Ob dies «Odi» schon heute in Beaver Creek gelingt, ist fraglich, und dies aus mehreren Gründen. Da ist das Wetter, denn es könnte nach leichtem Schneefall in der Nacht auch beim geplanten Rennstart (18.45 Uhr Schweizer Zeit) wieder leicht schneien, dazu besteht die Gefahr eines auffrischenden Windes. Ein anderer Punkt ist die Gesundheit des Nidwaldners, der zuletzt über Rückenbeschwerden geklagt hatte. In Beaver Creek gab er aber Entwarnung und sagte in den ersten Tagen: «Es war keine gravierende Verletzung, ein Hexenschuss, würde ich sagen. Es braucht zwar alles ein bisschen mehr Energie. Aber ich habe mich schon wieder sehr wohlgefühlt.»
Dazu kommt, dass Odermatt zwar noch nie ein Trainingsweltmeister war und man die beiden elften Plätze in den Trainingsabfahrten nicht überbewerten sollte. Doch die Tatsache, dass er im ersten Training im Flachstück nach dem Start 65 Hundertstelsekunden auf den Norweger Aleksander Aamodt Kilde verloren hat, stimmte den Nidwaldner schon etwas nachdenklich. Gegenüber dem «Blick» sagte er: «Ich bin dort zwar nicht in der allertiefsten Rennhocke gefahren, aber ich habe mir schon vorgenommen, vernünftig zu starten. Ich habe mir auch einen Rennski angeschnallt. Deshalb werde ich diesen Abschnitt noch einmal genauer analysieren müssen.»

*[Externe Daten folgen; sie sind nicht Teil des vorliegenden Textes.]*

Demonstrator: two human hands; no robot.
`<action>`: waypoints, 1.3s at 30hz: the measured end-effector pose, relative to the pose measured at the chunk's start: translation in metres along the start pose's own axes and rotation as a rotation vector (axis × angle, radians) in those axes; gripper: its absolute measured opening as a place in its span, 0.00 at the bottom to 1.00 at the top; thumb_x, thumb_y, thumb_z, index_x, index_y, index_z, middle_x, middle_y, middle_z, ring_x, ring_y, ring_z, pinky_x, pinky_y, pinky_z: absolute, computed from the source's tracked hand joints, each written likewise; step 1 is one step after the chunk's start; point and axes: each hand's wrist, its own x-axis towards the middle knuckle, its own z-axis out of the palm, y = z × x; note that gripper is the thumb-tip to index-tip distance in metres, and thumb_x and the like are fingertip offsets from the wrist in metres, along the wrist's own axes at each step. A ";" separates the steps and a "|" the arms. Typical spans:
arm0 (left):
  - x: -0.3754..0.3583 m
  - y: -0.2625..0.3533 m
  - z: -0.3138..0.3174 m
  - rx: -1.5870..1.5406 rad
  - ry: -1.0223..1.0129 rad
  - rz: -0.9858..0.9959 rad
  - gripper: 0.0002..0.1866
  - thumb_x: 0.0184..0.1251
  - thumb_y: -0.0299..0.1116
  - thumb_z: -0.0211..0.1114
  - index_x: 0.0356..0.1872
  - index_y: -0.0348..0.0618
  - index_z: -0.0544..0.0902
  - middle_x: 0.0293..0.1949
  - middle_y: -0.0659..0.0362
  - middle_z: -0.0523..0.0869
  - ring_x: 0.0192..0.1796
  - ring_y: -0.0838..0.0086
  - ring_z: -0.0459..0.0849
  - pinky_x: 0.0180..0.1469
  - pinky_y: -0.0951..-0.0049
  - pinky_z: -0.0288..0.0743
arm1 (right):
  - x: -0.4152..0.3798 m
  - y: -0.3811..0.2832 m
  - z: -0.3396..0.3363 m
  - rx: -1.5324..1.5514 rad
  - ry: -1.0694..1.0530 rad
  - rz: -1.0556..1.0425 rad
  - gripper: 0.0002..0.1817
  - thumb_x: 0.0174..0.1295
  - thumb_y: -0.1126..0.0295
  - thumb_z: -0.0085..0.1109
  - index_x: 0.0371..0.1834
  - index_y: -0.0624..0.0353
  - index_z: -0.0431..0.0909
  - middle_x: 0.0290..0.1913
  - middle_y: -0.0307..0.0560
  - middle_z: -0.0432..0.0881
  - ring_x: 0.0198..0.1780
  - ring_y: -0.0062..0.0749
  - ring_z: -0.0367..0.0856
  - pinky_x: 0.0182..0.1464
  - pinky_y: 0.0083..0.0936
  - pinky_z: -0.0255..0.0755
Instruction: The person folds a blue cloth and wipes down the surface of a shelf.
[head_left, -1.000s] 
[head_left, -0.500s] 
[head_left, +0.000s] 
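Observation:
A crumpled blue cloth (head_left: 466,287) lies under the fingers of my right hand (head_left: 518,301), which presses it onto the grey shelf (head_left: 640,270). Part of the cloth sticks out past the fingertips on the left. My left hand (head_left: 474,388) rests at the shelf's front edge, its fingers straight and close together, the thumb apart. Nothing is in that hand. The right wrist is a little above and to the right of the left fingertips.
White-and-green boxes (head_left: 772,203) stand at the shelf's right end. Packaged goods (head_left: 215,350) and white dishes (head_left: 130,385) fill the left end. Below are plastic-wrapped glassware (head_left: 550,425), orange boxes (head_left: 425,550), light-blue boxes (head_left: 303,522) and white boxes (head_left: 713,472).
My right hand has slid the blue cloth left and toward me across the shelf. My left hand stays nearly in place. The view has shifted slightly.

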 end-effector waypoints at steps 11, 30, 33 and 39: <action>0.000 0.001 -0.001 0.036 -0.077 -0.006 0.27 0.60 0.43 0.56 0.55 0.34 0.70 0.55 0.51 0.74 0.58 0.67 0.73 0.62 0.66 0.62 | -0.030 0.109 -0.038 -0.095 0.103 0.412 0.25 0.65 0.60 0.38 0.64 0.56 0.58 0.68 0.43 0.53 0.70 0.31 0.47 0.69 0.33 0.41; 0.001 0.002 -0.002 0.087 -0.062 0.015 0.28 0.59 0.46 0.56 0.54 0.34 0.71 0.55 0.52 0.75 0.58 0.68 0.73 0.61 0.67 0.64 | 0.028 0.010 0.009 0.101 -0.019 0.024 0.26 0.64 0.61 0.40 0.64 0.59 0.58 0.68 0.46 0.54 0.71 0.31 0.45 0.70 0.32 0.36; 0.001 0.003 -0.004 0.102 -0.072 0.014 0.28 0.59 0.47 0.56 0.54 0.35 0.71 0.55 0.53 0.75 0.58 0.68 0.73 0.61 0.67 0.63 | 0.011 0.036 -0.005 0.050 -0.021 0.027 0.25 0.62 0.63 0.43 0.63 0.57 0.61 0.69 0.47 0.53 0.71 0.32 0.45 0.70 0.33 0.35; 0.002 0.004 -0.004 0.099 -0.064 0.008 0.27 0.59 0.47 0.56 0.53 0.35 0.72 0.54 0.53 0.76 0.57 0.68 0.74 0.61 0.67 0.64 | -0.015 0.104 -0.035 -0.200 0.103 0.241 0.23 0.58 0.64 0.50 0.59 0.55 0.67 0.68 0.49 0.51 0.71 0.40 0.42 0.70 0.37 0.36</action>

Odermatt muss man aber immer auf der Rechnung haben, zumal ihm die Rennen in Beaver Creek liegen. Am 6. Dezember 2019 feierte er da im Super-G seinen ersten Weltcupsieg, triumphierte vor Aamodt Kilde. Zwei Jahre später gewann er erneut den Super-G, und in den letzten vier Rennen in der US-Station, die alle von Aamodt Kilde gewonnen wurden, raste Odi dreimal auf Rang 2 und in einer Abfahrt auf den 15. Platz.
Somit ist auch klar, dass der Super-Elch Aamodt Kilde l’homme à battre ist. Sein Rezept nach seinen beiden Doppelsiegen in Beaver Creek? «Am Start Vollgas geben und auf den Wellen gut arbeiten», so der Norweger, der sich darüber aufregte, dass einige Trainer und Funktionäre in den letzten Tagen die «Birds of Prey» als zu einfach bezeichneten, weil sie in diesem Jahr nicht so eisig präpariert ist wie in Bormio oder Kitzbühel. Dies sei kompletter Blödsinn, so Aamodt Kilde, «die Birds of Prey gehört zu den schwierigsten Abfahrten der Welt».

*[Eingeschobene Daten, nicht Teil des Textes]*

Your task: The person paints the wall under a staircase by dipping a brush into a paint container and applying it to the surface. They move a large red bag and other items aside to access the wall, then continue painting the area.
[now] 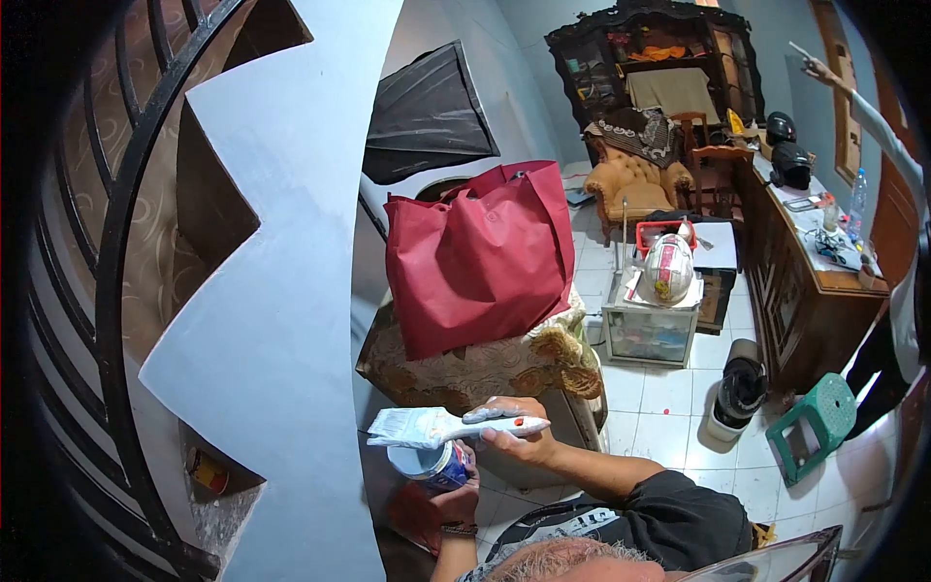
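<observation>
A wide paintbrush [412, 428] with a white handle lies level above a blue and white paint tub [436, 470]. My right hand [519, 432] is closed around the brush's handle. The bristles are coated in pale paint and sit over the tub's rim. From below, my left hand [458, 500] grips the tub, a bracelet on its wrist. Paint smears show on my right fingers. Just left of the tub rises a pale blue wall panel [281, 320] with a zigzag edge.
A red bag [480, 262] stands on a cloth-covered piece of furniture [475, 373] beyond my hands. Black railing bars [102, 320] curve along the left. A glass case [648, 335], green stool [810, 427] and wooden counter [800, 262] stand right. Another person's raised arm [878, 121] reaches toward the wall.
</observation>
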Tool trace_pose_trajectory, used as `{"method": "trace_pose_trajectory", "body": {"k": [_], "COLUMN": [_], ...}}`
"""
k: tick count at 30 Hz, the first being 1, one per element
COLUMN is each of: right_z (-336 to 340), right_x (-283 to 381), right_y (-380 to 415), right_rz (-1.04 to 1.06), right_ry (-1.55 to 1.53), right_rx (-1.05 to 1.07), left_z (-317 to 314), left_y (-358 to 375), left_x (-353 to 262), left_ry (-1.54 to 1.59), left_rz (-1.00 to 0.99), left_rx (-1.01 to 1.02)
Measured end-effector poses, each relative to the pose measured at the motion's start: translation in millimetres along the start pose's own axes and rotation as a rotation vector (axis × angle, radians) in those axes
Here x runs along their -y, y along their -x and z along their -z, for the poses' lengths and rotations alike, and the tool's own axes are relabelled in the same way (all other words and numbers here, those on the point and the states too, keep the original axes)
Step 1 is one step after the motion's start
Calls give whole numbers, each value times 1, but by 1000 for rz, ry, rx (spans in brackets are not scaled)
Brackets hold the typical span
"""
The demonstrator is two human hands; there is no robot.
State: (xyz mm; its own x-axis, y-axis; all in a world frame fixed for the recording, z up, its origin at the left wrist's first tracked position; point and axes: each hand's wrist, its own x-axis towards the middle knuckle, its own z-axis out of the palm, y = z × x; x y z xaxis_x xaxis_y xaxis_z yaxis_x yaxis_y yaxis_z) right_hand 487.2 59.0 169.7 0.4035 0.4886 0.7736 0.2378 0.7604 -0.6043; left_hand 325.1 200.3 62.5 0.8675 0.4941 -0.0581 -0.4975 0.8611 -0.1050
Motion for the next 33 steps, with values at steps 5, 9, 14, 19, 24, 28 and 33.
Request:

Zu den Siegesanwärtern gehören aber auch andere Athleten. Zum Beispiel der überraschende Cyprien Sarrazin, der sich zum Geheimfavoriten für die beiden Weltcup-Abfahrten von heute und morgen entwickelt hat. Nach dem zweiten Platz im Dienstagstraining stellte der 29-jährige Franzose, der früher Riesenslalom-Spezialist war und in der vergangenen Saison seine ersten zwei Top-Ten-Rangierungen in der Abfahrt erreicht hatte (6. Platz in Gröden, Rang 10 in Kitzbühel), am Mittwoch die überlegene Bestzeit auf, war satte 0,78 Sekunden schneller als der Kanadier James Crawford auf Rang 2.
Dahinter folgte ein weiterer Schweizer, den man auf der Rechnung haben sollte: Niels Hintermann. «Ich bin sehr froh, dass wir ein zweites Training hatten und ich etwas ausprobieren konnte», sagte der Zürcher, der im ersten Training nur Rang 33 belegt hatte. «So kann ich mit einem guten Gefühl ins Rennen gehen.» Und vielleicht seinen sechsten Podestplatz in der Abfahrt herausfahren? Bisher stehen in seiner Statistik ein Sieg in Kvitfjell 2022 sowie dritte Plätze in Gröden (2021), Bormio (2021), Kvitfjell (2022) und Kitzbühel (2023).